Alexander Archipenko

Born: 1887, Kiev
Died: 1964, New York

Sculptor, graphic artist, engraver. Studied at Kiev School of Art (1902–05) and the studio of Sergei Svyatoslavsky in Kiev (1906). Lived and studied in Moscow (1906–08). Moved to Paris (1908), where he briefly attended the École nationale des beaux-arts. Independently studied Egyptian, Assyrian, Greek and Early Gothic sculpture and worked in a Neo-Archaic style (1909). Rented a studio at La Ruche in Montparnasse (1910), where he worked in a three-dimensional Cubist style and revived polychrome sculpture in Médrano I (1912) and Médrano II (1913–14). Opened schools of art in Paris (1912), Berlin (1921), New York (1923), Woodstock (1924) and Chicago (1937). Lived in Cimiez near Nice (1914–18), where he staged a Cubist play called La Vie Humaine (1917). Moved to the United States (1923) and adopted American citizenship (1929). Invented a mechanism for creating the illusion of changeable pictures known as Archipentura and Apparatus for Displaying Changeable Pictures (1924–27). Sculpted realistic busts of Taras Shevchenko, Ivan Franko and Grand Prince Vladimir of Kiev. Created the first sculptures made from transparent materials (plastics) with interior illumination (1947) and mechanically rotating structures made from wood, metal and mother of pearl (1956). Full member of the American Academy of Arts and Letters (1962). Died in New York and buried at Woodlawn Cemetery (1964). Contributed to exhibitions (from 1906). Contributed to Salon d’Automne (1910–14), Salon des Indépendants (1911), Section d’Or (1912, 1920, 1921), Armory Show in New York (1913), Cubist exhibition in Prague (1914), Futurist exhibition in Rome (1914), Venice Biennale (1920), Die erste russische Kunstausstellung in the Galerie Van Diemen at 21 Unter den Linden in Berlin (1922), Russian Paintings and Sculpture in the United States (1923–24), Century of Progress International Exposition in Chicago (1933), Cubism and Abstract Art in New York (1936) and the Biennale d’Arte Triveneta at Padua in Italy (1959, gold medal).
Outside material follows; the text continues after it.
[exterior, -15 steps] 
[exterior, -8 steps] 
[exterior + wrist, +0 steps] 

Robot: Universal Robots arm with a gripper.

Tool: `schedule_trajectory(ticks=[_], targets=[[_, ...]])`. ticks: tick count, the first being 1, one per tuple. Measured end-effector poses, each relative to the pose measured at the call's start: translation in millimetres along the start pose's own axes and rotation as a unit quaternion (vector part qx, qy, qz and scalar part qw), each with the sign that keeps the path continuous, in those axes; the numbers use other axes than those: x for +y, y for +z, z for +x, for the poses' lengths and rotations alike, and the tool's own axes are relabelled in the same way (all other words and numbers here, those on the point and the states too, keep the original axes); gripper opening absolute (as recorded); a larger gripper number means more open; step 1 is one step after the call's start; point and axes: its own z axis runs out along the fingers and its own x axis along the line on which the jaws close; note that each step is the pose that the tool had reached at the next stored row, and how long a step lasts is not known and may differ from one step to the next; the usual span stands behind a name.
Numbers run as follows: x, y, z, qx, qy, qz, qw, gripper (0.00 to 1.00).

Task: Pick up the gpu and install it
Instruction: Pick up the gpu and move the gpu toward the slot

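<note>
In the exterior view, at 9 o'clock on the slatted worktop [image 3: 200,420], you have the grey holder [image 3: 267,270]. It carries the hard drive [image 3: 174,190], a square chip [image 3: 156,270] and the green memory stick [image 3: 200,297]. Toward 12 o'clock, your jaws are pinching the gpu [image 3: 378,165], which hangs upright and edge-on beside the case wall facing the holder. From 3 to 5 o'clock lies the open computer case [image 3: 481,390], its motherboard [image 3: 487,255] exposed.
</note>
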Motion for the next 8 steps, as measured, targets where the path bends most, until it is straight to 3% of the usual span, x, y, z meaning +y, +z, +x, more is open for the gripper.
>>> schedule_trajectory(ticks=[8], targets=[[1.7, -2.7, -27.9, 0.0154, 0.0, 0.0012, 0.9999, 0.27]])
One-man shows at the Museum Folkwang in Hagen in Germany (1912), Galerie der Sturm in Berlin (1913), Société Anonyme in New York (1921), Tokyo (1927), Associated American Artists Galleries in New York (1948), São Paulo in Brazil (1952), Guatemala (1953) and Germany (1955–56) and retrospectives in Potsdam (1921), Rome, Milan and Munich (1963–64), United States and Paris (1967–69) and Tokyo (1974).